■ Task directions
Whenever a line in the records below contains "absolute", pick it out.

■ Data records
+ + + + + + +

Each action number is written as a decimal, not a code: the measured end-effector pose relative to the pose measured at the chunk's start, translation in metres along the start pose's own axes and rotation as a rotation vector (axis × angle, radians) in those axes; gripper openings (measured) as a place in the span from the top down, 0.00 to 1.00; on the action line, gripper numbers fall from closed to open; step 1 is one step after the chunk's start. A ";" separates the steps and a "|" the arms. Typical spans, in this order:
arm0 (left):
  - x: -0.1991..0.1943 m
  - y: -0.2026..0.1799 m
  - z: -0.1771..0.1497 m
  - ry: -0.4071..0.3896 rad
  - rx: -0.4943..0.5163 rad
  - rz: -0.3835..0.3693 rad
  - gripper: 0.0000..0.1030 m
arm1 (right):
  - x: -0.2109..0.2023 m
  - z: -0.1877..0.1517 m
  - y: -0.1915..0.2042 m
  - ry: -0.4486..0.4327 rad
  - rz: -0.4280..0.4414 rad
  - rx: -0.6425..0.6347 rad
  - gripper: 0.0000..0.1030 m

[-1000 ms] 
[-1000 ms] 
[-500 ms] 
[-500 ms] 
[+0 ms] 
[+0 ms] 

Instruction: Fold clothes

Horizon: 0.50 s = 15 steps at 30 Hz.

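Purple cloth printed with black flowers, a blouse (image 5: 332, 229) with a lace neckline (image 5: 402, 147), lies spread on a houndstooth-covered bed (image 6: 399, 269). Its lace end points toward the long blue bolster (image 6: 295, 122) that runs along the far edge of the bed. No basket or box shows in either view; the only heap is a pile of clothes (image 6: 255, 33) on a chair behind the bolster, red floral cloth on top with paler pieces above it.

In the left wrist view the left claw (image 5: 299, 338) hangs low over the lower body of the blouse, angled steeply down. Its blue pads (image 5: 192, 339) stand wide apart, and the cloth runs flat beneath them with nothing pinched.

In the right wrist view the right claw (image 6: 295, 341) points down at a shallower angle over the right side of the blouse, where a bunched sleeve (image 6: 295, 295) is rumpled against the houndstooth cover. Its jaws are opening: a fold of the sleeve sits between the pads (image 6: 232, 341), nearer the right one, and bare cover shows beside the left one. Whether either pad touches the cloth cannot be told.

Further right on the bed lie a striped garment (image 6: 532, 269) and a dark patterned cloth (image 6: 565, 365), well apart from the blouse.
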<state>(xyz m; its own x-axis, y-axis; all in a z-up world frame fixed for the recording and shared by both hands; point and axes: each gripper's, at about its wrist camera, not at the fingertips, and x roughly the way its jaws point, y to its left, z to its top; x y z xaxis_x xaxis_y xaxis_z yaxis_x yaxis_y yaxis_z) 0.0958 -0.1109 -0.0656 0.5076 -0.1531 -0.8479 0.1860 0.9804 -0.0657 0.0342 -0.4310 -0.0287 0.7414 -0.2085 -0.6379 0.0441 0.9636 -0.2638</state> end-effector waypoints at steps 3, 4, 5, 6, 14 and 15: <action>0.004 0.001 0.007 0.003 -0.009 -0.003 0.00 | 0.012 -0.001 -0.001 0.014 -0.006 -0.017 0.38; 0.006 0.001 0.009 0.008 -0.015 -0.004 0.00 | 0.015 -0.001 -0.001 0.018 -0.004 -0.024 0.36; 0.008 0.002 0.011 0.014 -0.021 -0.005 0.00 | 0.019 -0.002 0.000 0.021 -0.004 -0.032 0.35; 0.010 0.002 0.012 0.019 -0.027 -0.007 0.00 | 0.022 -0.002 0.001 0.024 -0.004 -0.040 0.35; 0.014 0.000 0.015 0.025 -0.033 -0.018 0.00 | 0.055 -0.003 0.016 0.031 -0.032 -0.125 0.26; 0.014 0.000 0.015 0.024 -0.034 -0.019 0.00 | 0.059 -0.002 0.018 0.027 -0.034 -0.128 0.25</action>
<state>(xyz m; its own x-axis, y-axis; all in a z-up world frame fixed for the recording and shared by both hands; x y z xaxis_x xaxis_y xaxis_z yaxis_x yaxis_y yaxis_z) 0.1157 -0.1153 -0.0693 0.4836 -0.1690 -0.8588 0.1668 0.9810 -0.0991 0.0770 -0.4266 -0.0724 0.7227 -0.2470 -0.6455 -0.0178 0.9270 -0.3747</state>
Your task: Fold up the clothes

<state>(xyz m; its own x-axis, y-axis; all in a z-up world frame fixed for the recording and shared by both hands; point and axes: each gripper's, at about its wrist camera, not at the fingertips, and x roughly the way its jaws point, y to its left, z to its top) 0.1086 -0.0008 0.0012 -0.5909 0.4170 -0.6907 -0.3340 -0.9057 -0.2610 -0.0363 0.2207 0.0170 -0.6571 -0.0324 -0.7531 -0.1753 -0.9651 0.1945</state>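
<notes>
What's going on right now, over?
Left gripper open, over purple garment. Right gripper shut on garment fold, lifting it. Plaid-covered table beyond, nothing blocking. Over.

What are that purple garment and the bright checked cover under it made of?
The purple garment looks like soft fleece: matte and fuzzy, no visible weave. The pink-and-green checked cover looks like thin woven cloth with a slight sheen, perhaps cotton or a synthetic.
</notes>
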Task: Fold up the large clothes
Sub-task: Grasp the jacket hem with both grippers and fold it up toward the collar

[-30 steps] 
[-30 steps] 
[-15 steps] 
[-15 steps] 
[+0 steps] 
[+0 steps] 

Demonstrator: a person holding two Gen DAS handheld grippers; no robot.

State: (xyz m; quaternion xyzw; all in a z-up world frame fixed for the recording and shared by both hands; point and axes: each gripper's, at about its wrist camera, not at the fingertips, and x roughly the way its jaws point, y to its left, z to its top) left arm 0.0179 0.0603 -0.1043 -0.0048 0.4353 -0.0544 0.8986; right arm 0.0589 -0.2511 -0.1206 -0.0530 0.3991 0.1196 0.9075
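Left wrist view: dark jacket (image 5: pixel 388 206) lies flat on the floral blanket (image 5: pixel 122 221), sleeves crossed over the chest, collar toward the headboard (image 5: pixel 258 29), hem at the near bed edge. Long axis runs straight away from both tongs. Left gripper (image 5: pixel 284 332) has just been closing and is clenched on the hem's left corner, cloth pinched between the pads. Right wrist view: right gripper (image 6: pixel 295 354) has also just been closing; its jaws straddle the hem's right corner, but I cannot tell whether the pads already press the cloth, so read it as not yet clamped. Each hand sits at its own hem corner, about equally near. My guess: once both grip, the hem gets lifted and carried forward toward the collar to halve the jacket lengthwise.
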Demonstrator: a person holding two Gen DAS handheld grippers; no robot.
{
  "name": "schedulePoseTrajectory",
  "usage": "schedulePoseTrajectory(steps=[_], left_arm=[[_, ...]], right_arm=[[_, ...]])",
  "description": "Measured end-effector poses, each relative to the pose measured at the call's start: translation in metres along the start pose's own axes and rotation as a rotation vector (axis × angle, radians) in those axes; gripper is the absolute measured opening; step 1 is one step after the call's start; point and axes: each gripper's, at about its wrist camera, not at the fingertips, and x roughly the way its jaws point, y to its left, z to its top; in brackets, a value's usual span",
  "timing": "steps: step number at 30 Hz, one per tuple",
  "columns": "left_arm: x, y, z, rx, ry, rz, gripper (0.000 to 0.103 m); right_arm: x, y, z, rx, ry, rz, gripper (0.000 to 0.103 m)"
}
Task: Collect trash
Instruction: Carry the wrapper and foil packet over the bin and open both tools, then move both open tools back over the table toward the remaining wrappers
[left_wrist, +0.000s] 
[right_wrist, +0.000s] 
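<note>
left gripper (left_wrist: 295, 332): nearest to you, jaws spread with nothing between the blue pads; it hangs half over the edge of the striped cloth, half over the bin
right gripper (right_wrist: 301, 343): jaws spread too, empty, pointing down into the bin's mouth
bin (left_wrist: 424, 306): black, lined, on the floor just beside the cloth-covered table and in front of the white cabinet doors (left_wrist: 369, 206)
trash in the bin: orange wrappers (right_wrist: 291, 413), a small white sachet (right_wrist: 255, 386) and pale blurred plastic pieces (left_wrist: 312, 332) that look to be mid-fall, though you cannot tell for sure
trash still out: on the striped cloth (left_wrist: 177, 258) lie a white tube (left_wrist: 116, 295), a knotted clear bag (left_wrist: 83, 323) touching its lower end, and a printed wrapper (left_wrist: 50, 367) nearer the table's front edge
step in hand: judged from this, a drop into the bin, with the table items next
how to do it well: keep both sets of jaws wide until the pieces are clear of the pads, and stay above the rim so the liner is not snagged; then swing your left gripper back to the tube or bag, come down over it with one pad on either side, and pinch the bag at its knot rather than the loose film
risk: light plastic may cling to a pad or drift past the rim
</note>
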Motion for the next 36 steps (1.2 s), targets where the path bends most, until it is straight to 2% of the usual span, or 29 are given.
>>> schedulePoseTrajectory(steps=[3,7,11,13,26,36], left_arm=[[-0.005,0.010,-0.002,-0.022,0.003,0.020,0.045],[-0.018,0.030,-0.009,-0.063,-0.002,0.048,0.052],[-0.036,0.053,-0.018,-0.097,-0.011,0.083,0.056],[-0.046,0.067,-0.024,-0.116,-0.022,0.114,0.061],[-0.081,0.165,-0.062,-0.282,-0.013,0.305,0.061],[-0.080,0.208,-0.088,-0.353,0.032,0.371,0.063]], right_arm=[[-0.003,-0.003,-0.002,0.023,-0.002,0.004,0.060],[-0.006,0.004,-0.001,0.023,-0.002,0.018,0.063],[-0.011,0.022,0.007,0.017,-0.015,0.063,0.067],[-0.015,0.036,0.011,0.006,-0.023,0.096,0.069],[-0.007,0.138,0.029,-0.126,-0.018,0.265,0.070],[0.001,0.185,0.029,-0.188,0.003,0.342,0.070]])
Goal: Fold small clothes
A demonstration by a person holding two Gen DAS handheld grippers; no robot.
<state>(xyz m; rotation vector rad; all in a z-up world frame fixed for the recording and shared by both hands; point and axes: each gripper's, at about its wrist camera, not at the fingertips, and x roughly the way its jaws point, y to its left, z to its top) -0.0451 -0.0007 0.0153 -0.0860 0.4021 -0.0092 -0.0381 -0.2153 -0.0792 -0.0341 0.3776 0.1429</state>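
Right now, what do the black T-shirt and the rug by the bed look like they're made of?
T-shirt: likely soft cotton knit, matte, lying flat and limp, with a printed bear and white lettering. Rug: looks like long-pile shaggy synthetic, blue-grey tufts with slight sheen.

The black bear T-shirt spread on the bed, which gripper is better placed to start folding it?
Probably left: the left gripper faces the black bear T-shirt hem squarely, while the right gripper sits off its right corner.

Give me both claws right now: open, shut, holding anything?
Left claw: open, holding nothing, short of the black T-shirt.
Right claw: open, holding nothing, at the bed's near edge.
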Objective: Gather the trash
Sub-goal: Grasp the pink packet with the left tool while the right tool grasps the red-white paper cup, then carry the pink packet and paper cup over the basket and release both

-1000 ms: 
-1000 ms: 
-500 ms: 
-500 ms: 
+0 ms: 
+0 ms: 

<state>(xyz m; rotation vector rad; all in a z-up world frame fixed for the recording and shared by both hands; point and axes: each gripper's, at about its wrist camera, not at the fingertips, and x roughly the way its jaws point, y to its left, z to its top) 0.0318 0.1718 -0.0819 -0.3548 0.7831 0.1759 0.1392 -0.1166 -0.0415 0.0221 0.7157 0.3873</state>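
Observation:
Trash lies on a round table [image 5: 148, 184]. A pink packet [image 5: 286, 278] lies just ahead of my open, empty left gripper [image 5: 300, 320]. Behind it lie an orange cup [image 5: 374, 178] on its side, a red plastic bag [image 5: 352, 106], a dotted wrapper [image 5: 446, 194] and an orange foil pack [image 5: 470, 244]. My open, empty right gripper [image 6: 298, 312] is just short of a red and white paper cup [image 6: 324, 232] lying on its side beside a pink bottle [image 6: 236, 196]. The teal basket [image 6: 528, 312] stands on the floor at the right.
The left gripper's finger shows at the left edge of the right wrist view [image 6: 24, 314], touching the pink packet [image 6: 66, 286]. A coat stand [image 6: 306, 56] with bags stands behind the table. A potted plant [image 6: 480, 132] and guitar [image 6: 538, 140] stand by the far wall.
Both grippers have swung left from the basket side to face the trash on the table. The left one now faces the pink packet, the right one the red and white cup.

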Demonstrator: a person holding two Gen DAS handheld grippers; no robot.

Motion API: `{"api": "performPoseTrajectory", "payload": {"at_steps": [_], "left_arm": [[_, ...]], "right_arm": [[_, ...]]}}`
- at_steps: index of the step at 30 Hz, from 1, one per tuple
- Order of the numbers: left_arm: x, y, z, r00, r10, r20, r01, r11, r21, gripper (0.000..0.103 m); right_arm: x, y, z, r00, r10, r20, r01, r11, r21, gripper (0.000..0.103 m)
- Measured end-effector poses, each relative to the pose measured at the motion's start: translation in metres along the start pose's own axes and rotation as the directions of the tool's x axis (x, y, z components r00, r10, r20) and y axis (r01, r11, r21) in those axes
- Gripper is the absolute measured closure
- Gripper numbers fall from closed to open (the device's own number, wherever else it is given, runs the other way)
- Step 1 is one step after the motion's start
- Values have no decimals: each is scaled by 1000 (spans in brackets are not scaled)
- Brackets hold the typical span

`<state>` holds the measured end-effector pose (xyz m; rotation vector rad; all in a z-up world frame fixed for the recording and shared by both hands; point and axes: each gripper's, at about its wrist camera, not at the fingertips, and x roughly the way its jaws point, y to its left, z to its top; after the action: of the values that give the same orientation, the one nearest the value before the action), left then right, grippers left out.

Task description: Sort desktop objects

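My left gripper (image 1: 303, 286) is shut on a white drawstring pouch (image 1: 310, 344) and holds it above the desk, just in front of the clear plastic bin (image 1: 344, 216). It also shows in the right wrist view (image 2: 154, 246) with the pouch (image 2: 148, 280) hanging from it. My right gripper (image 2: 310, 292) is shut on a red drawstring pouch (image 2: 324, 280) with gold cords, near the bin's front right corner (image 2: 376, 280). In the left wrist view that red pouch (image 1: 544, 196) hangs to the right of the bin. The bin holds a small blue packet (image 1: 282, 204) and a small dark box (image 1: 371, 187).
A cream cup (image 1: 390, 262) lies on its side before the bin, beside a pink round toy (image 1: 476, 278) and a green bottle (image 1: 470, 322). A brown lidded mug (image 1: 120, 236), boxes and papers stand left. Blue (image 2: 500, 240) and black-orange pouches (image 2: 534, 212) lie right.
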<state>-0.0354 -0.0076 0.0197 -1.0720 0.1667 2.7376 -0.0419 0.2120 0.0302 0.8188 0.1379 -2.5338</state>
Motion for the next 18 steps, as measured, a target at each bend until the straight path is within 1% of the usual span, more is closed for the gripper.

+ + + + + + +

■ Written response
  "description": "Measured end-effector poses, each relative to the pose measured at the call's start: translation in metres along the start pose's own axes and rotation as a rotation vector (axis × angle, radians) in those axes; gripper is the absolute measured opening; step 1 is one step after the call's start; point and axes: each gripper's, at about its wrist camera, not at the fingertips, and x roughly the way its jaws point, y to its left, z to its top; in brackets, a value's usual span",
- Gripper is the absolute measured closure

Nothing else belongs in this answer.